**Work to be completed**
Word for word, reproduce every line of the data.

■ ■ ■ ■ ■

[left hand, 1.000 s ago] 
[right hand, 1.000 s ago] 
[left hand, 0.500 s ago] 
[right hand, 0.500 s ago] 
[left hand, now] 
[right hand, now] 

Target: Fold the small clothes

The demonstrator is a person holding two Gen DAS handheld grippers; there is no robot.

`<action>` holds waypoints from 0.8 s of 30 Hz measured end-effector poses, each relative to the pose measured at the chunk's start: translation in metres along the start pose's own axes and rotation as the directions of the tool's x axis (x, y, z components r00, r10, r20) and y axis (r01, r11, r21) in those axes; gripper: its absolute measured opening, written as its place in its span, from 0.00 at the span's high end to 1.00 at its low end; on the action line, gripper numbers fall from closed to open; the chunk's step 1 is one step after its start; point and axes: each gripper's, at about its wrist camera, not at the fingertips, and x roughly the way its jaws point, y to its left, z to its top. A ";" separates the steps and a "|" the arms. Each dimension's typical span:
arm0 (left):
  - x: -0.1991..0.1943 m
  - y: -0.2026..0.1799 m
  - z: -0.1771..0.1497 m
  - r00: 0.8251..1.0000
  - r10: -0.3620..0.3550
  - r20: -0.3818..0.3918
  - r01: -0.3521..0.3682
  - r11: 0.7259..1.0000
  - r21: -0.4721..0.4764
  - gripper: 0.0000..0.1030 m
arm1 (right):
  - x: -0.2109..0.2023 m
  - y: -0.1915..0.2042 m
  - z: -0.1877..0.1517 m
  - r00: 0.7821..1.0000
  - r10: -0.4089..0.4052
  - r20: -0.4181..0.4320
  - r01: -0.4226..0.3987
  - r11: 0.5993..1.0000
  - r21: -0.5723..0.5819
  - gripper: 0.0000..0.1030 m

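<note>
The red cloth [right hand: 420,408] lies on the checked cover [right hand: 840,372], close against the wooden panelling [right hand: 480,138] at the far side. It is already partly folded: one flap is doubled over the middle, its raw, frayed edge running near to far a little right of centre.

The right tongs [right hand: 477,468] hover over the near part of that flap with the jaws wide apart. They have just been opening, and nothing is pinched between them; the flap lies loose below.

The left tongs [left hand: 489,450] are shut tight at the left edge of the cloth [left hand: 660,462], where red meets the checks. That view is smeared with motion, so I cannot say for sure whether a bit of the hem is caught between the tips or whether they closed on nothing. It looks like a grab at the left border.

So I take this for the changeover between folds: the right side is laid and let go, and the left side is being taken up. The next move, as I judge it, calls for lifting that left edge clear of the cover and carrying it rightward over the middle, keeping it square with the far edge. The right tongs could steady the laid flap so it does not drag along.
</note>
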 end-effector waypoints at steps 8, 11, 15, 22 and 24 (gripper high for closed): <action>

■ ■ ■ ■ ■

**Answer to the exercise**
[left hand, 1.000 s ago] 
[right hand, 1.000 s ago] 
[left hand, 0.500 s ago] 
[right hand, 0.500 s ago] 
[left hand, now] 
[right hand, now] 

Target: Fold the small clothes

The demonstrator is a person holding two Gen DAS handheld grippers; there is no robot.

`<action>` holds waypoints from 0.8 s of 30 Hz measured end-effector poses, each relative to the pose measured at the chunk's start: translation in metres along the start pose's own axes and rotation as the directions of the tool's x axis (x, y, z components r00, r10, r20) and y axis (r01, r11, r21) in those axes; gripper: its absolute measured opening, written as its place in its span, from 0.00 at the span's high end to 1.00 at its low end; on the action line, gripper numbers fall from closed to open; the chunk's step 1 is one step after its start; point and axes: each gripper's, at about its wrist camera, not at the fingertips, and x roughly the way its jaws point, y to its left, z to its top. A ";" separates the steps and a "|" the arms. Each dimension's typical span:
arm0 (left):
  - x: -0.1991..0.1943 m
  - y: -0.2026..0.1799 m
  - z: -0.1771..0.1497 m
  - r00: 0.8251..1.0000
  - r10: -0.3620..0.3550
  - r20: -0.3818..0.3918
  - r01: -0.3521..0.3682
  - r11: 0.7259..1.0000
  - r21: -0.4721..0.4764
  - gripper: 0.0000..0.1030 m
arm1 (right):
  - x: -0.2109..0.2023 m
  - y: -0.1915..0.2042 m
  - z: -0.1877..0.1517 m
  - r00: 0.7821..1.0000
  - r10: -0.4089..0.4052
  - r20: -0.4181..0.4320
  - r01: -0.4226..0.3987
  - r11: 0.5993..1.0000
  - r21: -0.5723..0.5819
  - gripper: 0.0000..0.1030 m

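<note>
The red cloth [right hand: 420,408] lies on the checked cover [right hand: 840,372], close against the wooden panelling [right hand: 480,138] at the far side. It is already partly folded: one flap is doubled over the middle, its raw, frayed edge running near to far a little right of centre.

The right tongs [right hand: 477,468] hover over the near part of that flap with the jaws wide apart. They have just been opening, and nothing is pinched between them; the flap lies loose below.

The left tongs [left hand: 489,450] are shut tight at the left edge of the cloth [left hand: 660,462], where red meets the checks. That view is smeared with motion, so I cannot say for sure whether a bit of the hem is caught between the tips or whether they closed on nothing. It looks like a grab at the left border.

So I take this for the changeover between folds: the right side is laid and let go, and the left side is being taken up. The next move, as I judge it, calls for lifting that left edge clear of the cover and carrying it rightward over the middle, keeping it square with the far edge. The right tongs could steady the laid flap so it does not drag along.
</note>
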 end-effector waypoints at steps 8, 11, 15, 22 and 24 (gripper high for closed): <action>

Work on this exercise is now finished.